** TASK BRIEF **
Only lines containing the word "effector" belong in the answer; copy each one from the records.

★ ★ ★ ★ ★

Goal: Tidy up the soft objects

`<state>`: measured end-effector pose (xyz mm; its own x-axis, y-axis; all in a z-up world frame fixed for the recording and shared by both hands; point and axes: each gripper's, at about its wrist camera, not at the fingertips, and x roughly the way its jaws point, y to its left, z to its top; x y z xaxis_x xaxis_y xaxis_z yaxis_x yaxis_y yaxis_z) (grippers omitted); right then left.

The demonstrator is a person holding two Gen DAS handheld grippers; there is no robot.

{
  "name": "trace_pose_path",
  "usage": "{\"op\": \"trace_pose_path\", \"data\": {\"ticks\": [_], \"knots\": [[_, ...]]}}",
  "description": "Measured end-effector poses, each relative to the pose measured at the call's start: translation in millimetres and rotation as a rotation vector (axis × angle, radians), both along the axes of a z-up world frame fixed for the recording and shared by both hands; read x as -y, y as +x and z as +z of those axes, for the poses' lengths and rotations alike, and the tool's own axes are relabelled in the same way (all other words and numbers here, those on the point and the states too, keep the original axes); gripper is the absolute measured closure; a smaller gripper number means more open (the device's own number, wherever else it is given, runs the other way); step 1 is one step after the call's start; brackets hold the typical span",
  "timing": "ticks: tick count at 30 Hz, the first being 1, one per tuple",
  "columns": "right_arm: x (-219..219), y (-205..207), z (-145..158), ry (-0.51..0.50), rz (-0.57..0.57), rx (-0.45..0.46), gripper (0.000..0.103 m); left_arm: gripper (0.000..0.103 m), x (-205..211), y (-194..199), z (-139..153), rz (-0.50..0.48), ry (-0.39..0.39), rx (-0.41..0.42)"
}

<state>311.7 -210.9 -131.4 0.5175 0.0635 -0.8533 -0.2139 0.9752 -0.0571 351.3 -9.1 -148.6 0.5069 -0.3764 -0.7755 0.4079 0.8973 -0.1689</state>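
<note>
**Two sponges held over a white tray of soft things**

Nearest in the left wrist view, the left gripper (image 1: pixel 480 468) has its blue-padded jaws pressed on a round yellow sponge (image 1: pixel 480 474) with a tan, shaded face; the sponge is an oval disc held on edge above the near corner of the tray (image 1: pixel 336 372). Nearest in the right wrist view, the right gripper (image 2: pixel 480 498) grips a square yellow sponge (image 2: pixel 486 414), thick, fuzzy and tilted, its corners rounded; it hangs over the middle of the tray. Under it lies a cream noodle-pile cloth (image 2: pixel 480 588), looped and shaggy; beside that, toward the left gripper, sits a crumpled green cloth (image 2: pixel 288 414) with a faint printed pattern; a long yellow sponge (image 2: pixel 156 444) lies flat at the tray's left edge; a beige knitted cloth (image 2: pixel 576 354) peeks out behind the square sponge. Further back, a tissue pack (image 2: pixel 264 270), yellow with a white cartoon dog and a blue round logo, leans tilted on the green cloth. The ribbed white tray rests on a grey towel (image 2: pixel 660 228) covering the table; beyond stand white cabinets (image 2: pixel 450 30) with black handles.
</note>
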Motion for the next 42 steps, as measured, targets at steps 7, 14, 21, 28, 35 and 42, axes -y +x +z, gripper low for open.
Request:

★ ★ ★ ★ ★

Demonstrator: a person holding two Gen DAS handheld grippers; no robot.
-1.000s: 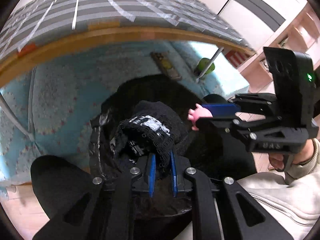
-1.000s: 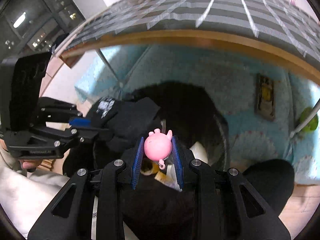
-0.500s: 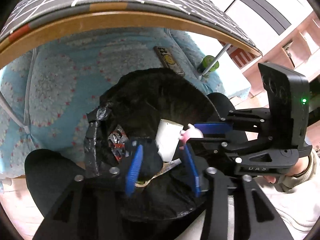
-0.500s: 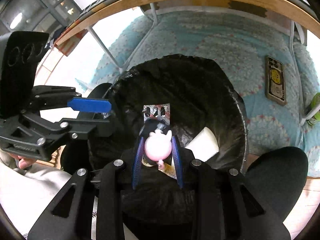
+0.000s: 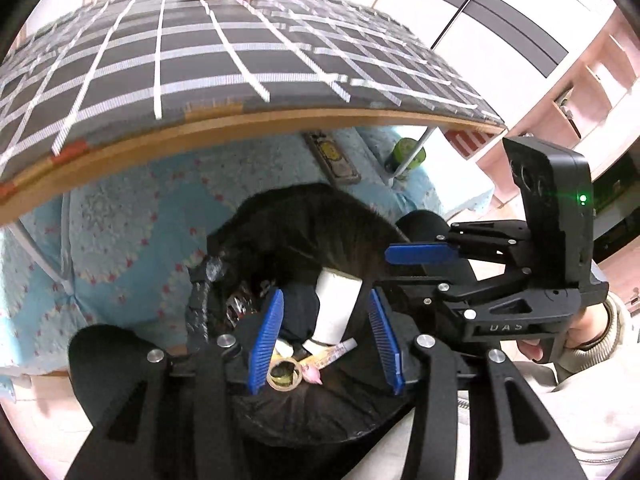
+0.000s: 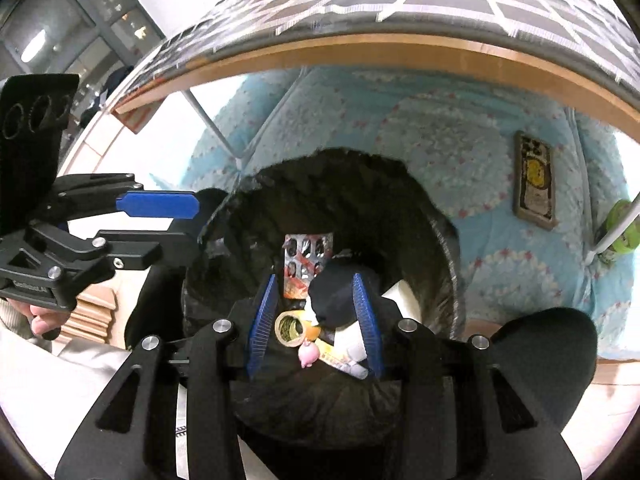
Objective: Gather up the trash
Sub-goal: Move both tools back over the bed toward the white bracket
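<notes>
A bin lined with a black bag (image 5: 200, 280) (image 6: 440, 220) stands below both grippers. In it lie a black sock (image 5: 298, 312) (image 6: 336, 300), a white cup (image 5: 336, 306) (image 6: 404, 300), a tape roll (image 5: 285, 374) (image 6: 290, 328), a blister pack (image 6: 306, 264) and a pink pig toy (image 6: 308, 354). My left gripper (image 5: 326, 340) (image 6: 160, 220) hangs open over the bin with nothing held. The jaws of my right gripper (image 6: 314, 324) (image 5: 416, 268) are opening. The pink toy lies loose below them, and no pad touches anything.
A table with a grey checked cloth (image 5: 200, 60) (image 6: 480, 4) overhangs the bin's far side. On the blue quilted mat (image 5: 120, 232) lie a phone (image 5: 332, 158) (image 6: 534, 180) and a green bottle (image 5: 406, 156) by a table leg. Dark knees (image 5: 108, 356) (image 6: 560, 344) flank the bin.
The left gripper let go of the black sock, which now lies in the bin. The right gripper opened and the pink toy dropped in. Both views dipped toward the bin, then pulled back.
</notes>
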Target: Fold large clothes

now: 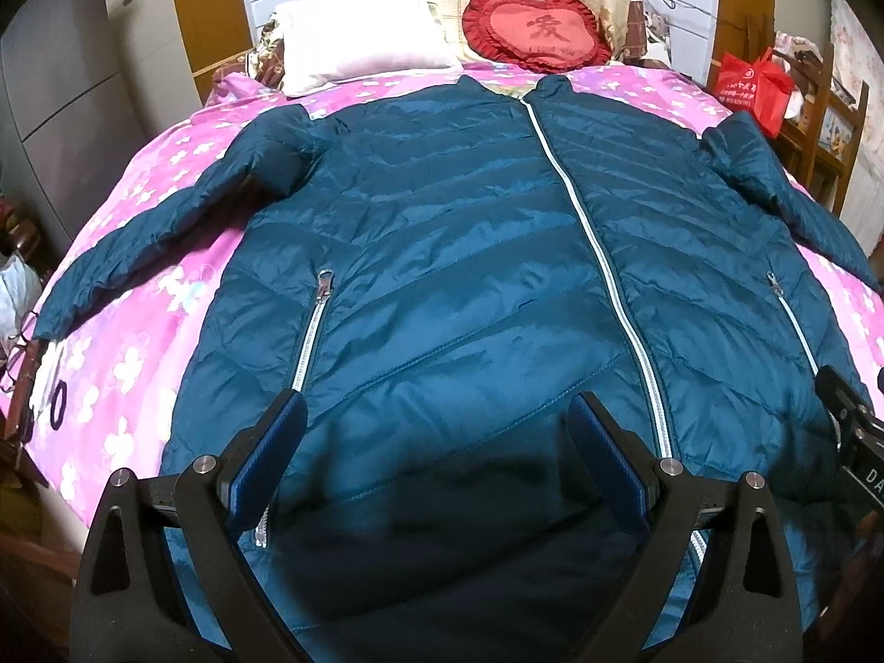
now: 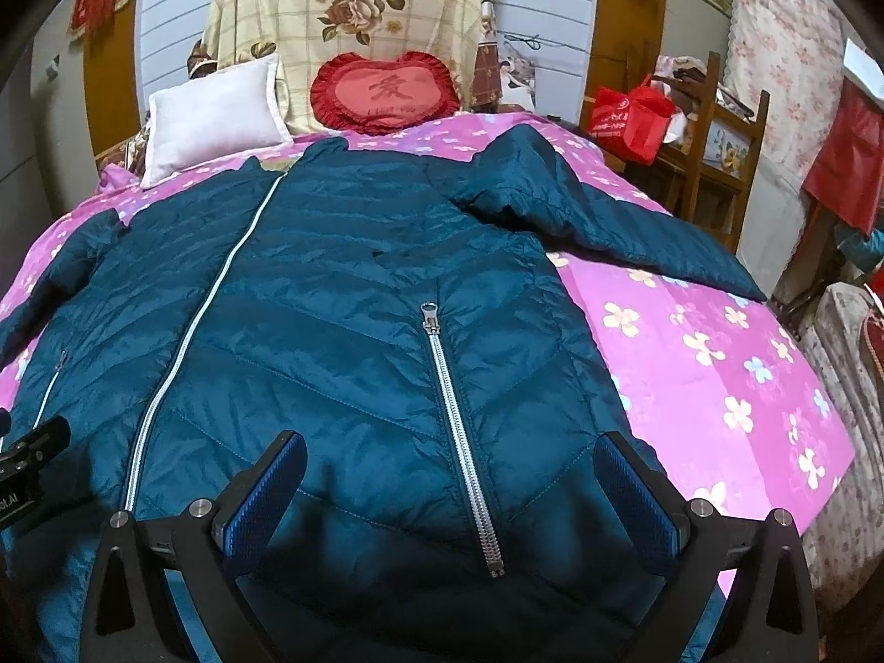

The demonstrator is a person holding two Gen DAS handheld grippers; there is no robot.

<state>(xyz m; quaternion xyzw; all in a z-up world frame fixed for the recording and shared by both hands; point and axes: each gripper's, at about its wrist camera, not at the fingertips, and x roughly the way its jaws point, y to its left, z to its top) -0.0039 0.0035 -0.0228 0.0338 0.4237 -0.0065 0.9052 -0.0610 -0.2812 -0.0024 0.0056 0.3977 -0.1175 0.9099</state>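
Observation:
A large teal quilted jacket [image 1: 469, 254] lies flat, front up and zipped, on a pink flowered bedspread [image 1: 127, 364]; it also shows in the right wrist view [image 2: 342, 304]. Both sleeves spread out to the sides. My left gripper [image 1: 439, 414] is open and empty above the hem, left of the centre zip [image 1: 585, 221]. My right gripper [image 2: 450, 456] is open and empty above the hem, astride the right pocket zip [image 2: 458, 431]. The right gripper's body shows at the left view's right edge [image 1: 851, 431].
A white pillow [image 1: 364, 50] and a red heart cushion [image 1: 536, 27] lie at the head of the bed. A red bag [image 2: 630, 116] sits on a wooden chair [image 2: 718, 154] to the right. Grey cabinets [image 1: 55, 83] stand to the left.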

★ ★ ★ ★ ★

** SOLUTION FOR THIS EXERCISE **
`<state>`: measured end-effector pose (xyz mm; its own x-axis, y-axis; all in a z-up world frame fixed for the recording and shared by both hands; point and axes: each gripper's, at about its wrist camera, not at the fingertips, and x roughly the way its jaws point, y to its left, z to its top; x y z xaxis_x xaxis_y xaxis_z yaxis_x yaxis_y yaxis_z) (grippers omitted); right then left.
  "description": "Measured end-effector poses, each relative to the pose measured at the call's start: translation in millimetres and rotation as a rotation vector (axis × angle, radians), both along the axes of a z-up world frame fixed for the recording and shared by both hands; read x as -y, y as +x and z as +z of those axes, for the poses' lengths and rotations alike, and the tool's own axes are relabelled in the same way (all other words and numbers here, those on the point and the states too, keep the original axes); gripper is the absolute measured closure; a smaller gripper number means more open (the device's own number, wherever else it is given, runs the other way); step 1 is one step after the call's start; brackets hold the typical span",

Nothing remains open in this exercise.